§ Dataset section
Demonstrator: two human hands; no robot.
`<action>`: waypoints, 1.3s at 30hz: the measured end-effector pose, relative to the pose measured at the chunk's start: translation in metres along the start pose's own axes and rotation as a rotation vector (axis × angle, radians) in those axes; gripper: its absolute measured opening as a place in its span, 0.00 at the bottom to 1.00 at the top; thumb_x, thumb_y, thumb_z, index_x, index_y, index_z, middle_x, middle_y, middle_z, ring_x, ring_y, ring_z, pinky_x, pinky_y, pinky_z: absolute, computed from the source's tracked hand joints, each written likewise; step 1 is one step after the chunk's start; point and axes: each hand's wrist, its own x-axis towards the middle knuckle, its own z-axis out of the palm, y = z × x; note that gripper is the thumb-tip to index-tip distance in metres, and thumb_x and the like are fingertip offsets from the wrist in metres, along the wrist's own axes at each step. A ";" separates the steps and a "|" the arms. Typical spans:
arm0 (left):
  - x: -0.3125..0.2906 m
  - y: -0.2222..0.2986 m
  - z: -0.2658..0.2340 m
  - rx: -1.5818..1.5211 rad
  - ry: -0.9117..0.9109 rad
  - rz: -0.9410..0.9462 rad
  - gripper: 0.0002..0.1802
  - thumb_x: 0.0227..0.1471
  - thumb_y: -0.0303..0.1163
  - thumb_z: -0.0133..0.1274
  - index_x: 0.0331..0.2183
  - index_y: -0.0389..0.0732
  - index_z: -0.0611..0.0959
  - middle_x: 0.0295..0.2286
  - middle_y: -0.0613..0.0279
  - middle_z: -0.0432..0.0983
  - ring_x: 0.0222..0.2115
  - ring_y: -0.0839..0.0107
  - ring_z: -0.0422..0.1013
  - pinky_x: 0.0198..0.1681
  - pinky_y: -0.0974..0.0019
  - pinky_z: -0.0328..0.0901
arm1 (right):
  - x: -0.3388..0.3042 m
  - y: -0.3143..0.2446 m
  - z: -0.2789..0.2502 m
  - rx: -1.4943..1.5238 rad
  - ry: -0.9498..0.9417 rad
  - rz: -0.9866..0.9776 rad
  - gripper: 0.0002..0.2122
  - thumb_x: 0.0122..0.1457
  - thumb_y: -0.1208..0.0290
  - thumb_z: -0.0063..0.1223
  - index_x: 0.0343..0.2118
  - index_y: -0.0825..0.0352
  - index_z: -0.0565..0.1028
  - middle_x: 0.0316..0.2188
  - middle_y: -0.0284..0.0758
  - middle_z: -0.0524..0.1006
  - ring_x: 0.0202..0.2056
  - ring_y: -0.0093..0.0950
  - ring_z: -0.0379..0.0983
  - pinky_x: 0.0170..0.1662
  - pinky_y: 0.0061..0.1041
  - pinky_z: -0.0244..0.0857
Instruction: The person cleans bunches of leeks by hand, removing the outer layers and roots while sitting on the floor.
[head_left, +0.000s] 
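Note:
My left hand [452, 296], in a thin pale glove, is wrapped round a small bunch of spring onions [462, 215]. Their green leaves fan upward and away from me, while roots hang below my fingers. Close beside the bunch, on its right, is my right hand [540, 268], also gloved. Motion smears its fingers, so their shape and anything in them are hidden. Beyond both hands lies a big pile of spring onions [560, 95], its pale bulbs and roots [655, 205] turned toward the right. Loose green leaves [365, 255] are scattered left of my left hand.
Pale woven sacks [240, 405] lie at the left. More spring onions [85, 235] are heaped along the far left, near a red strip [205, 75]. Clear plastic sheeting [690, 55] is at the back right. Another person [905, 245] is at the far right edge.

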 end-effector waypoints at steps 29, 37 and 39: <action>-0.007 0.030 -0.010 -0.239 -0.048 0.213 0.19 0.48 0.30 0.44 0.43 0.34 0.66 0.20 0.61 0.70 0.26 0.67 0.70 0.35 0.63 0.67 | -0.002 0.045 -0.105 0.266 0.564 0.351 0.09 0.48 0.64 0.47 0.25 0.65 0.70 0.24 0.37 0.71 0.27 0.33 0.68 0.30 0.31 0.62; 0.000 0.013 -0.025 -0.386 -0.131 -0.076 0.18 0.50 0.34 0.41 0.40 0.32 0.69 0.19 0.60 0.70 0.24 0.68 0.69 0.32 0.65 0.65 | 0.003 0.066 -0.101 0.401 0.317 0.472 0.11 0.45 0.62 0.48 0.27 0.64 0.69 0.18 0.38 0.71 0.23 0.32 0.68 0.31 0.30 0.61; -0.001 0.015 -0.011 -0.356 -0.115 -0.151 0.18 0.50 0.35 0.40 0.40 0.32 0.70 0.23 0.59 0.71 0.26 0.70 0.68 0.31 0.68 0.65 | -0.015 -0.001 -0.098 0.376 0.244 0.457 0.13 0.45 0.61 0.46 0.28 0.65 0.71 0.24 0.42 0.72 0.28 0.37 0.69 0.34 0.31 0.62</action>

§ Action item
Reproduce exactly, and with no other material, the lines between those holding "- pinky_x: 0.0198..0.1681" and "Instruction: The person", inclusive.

§ Result
  - pinky_x: 0.0198..0.1681
  - pinky_y: -0.0974..0.0019
  - pinky_z: -0.0328..0.0901
arm1 (right):
  - x: -0.3388..0.3042 m
  - y: -0.3143..0.2446 m
  - z: -0.2789..0.2502 m
  - rx: -1.4943..1.5238 rad
  - ry: -0.9498..0.9417 rad
  - rz: -0.9866..0.9776 rad
  - gripper: 0.0002..0.2122
  - thumb_x: 0.0122..0.1457
  - thumb_y: -0.1208..0.0290
  - thumb_z: -0.0063..0.1223
  - index_x: 0.0343..0.2118
  - index_y: -0.0825..0.0352
  - index_z: -0.0565..0.1028
  - middle_x: 0.0316..0.2188
  - middle_y: -0.0284..0.0758
  - middle_z: -0.0524..0.1006
  - ring_x: 0.0202..0.2056
  - ring_y: -0.0093..0.0950
  - ring_z: -0.0379..0.0983
  - pinky_x: 0.0170..0.1662
  - pinky_y: 0.0061..0.1041
  - pinky_z: -0.0244..0.0857
Instruction: The person cleans bunches of leeks by hand, removing the outer layers and roots while sitting on the floor.

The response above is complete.